-- What you will do --
From the line that contains "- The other" through the line that contains "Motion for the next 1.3", output every line of the listing below exactly and leave out all the rest.

..........

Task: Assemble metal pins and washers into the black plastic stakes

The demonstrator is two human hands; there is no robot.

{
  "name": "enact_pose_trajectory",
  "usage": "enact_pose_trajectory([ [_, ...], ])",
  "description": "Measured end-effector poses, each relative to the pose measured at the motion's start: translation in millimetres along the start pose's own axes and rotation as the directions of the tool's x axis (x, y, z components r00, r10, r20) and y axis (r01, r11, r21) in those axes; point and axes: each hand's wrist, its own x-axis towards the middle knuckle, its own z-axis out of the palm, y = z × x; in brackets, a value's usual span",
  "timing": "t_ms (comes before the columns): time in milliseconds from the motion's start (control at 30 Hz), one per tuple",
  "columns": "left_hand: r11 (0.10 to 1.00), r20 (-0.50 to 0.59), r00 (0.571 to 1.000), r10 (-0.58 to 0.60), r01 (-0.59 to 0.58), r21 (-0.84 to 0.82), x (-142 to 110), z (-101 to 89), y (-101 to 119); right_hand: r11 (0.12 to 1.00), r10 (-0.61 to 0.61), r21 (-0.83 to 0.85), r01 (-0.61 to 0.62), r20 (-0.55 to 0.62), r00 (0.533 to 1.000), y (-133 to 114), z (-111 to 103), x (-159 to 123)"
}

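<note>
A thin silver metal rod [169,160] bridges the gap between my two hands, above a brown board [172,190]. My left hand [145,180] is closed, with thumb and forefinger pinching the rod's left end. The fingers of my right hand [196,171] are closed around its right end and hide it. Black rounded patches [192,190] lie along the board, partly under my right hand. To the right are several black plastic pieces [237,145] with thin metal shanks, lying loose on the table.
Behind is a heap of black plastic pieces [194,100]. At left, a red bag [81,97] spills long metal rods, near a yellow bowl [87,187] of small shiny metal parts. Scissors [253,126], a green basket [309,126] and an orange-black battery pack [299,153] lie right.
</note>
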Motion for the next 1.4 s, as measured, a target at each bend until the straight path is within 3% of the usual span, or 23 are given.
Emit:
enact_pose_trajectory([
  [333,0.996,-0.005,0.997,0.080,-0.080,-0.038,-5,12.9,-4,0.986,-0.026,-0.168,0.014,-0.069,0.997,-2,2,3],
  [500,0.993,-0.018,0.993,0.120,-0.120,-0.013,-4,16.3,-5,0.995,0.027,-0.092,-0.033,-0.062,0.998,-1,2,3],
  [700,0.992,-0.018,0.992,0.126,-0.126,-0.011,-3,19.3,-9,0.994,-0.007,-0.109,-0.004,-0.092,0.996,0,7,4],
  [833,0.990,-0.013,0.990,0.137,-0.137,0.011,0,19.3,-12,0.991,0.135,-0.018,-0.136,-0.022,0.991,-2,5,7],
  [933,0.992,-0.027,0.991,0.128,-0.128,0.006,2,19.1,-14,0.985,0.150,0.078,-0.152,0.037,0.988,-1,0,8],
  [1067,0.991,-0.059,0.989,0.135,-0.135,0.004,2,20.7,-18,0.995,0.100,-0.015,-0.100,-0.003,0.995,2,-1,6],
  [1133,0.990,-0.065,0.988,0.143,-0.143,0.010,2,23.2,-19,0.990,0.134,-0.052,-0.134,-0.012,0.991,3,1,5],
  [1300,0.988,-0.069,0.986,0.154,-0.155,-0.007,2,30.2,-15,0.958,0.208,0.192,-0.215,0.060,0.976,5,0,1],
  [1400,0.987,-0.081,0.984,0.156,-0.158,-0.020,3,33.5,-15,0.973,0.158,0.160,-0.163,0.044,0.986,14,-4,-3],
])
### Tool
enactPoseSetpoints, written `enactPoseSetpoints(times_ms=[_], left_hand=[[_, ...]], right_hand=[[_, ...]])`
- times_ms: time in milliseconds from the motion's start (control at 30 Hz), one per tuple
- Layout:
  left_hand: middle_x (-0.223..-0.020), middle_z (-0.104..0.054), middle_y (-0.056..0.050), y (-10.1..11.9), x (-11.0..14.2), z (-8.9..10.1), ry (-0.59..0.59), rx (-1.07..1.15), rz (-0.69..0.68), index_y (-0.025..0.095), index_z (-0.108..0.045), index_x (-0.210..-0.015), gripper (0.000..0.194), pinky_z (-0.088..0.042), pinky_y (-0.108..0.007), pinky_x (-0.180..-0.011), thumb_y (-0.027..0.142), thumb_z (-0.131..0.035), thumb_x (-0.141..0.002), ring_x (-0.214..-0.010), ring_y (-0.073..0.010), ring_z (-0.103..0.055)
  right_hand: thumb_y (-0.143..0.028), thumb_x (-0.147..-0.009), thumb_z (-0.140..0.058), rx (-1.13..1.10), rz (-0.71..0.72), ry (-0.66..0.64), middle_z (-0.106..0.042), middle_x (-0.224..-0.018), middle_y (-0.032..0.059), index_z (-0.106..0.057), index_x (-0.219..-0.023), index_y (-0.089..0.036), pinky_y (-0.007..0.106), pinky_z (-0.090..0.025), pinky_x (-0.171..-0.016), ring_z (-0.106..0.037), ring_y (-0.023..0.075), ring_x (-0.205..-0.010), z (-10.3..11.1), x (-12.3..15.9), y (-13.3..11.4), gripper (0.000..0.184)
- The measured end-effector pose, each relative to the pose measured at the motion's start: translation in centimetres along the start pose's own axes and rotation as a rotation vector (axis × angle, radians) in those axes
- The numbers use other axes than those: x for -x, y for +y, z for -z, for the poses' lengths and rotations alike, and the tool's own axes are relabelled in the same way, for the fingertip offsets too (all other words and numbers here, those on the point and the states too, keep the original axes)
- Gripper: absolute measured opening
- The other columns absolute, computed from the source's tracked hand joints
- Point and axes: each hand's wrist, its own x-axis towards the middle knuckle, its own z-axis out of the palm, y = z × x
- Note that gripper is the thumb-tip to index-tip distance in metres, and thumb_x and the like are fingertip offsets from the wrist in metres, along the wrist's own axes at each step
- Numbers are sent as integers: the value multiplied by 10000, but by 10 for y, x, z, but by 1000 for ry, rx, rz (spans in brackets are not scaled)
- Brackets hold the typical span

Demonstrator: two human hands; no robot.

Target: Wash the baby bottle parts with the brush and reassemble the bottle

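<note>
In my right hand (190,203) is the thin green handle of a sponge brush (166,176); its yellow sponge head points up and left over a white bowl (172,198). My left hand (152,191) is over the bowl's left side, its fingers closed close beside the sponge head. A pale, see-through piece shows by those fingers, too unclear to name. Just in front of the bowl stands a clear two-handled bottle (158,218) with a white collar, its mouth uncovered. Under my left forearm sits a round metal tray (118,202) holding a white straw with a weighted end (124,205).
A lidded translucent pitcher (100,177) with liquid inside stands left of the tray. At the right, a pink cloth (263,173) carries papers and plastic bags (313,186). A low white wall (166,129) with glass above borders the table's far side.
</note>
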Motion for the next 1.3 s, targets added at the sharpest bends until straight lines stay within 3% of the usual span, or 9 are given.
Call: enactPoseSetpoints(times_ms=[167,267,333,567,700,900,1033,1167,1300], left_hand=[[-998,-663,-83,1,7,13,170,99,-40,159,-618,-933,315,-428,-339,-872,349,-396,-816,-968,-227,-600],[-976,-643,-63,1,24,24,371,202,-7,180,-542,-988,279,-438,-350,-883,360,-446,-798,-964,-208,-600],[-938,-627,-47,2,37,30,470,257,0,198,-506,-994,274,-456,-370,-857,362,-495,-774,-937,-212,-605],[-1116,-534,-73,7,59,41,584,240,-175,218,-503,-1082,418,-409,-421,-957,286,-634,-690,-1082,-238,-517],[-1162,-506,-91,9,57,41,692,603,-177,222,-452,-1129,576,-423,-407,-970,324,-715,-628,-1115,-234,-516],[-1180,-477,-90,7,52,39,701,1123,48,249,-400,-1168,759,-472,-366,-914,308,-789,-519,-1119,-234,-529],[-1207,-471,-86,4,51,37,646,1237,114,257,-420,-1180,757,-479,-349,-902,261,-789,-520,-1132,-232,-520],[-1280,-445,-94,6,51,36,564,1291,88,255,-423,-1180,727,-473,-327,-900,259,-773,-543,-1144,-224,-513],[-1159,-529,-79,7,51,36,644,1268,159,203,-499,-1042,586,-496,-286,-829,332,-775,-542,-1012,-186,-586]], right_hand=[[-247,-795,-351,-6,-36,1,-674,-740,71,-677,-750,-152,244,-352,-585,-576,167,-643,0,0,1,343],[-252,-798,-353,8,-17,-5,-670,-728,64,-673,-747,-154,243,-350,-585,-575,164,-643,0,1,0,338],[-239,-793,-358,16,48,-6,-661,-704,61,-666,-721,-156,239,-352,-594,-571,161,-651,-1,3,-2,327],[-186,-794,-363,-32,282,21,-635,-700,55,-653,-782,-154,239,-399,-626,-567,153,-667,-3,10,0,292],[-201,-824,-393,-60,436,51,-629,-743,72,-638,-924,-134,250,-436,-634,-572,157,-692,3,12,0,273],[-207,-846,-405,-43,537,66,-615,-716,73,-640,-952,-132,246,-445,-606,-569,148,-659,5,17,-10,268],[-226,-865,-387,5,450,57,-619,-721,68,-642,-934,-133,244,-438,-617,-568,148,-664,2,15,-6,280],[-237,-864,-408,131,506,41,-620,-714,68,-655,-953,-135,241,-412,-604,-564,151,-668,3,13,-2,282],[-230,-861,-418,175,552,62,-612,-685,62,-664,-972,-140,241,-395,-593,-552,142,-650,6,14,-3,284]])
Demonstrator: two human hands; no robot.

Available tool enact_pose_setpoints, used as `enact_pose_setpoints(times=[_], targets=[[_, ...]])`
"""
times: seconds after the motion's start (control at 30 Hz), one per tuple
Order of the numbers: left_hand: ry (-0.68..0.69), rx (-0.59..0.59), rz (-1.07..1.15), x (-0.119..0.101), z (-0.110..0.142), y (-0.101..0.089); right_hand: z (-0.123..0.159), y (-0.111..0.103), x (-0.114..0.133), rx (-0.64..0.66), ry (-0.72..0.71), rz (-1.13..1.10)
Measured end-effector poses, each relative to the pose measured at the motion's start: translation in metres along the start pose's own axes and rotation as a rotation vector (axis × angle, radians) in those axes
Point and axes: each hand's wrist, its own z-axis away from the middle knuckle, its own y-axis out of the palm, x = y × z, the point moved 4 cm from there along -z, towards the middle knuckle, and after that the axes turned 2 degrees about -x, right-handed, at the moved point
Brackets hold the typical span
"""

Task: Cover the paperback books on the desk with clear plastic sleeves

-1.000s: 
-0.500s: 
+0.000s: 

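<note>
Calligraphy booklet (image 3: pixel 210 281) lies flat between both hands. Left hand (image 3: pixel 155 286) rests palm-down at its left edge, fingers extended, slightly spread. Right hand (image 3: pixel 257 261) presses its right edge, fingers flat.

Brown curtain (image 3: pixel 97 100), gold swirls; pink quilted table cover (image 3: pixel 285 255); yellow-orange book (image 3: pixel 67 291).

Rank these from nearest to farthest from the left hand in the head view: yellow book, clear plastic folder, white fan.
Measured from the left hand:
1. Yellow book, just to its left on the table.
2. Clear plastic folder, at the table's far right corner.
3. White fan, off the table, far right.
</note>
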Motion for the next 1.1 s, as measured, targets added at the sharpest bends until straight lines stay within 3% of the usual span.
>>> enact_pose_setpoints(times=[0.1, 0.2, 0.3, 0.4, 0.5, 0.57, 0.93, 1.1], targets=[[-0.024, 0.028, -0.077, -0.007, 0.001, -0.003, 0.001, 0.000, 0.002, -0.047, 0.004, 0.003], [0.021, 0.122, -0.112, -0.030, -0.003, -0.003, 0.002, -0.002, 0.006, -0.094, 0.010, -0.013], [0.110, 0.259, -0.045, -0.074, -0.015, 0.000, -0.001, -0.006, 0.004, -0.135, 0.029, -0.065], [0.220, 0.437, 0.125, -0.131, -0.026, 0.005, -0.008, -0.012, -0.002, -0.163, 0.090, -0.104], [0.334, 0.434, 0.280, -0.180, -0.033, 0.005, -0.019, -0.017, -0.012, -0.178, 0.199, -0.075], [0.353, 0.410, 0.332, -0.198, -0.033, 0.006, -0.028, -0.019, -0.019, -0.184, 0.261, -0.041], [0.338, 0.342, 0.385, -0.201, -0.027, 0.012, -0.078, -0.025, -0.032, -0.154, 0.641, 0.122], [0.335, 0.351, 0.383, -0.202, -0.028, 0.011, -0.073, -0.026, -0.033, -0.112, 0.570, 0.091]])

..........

-- Answer to the problem --
- The other columns absolute, computed from the source's tracked hand joints
- Point and axes: each hand's wrist, its own x-axis towards the middle knuckle, its own z-axis out of the palm, y = z × x
- Note that gripper is the thumb-tip to index-tip distance in metres, and thumb_x and the like are fingertip offsets from the wrist in metres, along the wrist's own axes at each step
- Numbers are sent as integers: the value multiplied by 10000, but by 10 for y, x, z, but by 1000 for ry, rx, rz (spans in brackets are not scaled)
- Brackets hold the typical span

Demonstrator: two human hands; no robot.

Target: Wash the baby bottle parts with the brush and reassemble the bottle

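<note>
In my right hand (190,203) is the thin green handle of a sponge brush (166,176); its yellow sponge head points up and left over a white bowl (172,198). My left hand (152,191) is over the bowl's left side, its fingers closed close beside the sponge head. A pale, see-through piece shows by those fingers, too unclear to name. Just in front of the bowl stands a clear two-handled bottle (158,218) with a white collar, its mouth uncovered. Under my left forearm sits a round metal tray (118,202) holding a white straw with a weighted end (124,205).
A lidded translucent pitcher (100,177) with liquid inside stands left of the tray. At the right, a pink cloth (263,173) carries papers and plastic bags (313,186). A low white wall (166,129) with glass above borders the table's far side.
</note>
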Motion for the next 1.3 s, targets added at the sharpest bends until straight lines stay within 3% of the usual span, or 9 are given.

That finishes the exercise, with nothing more to add.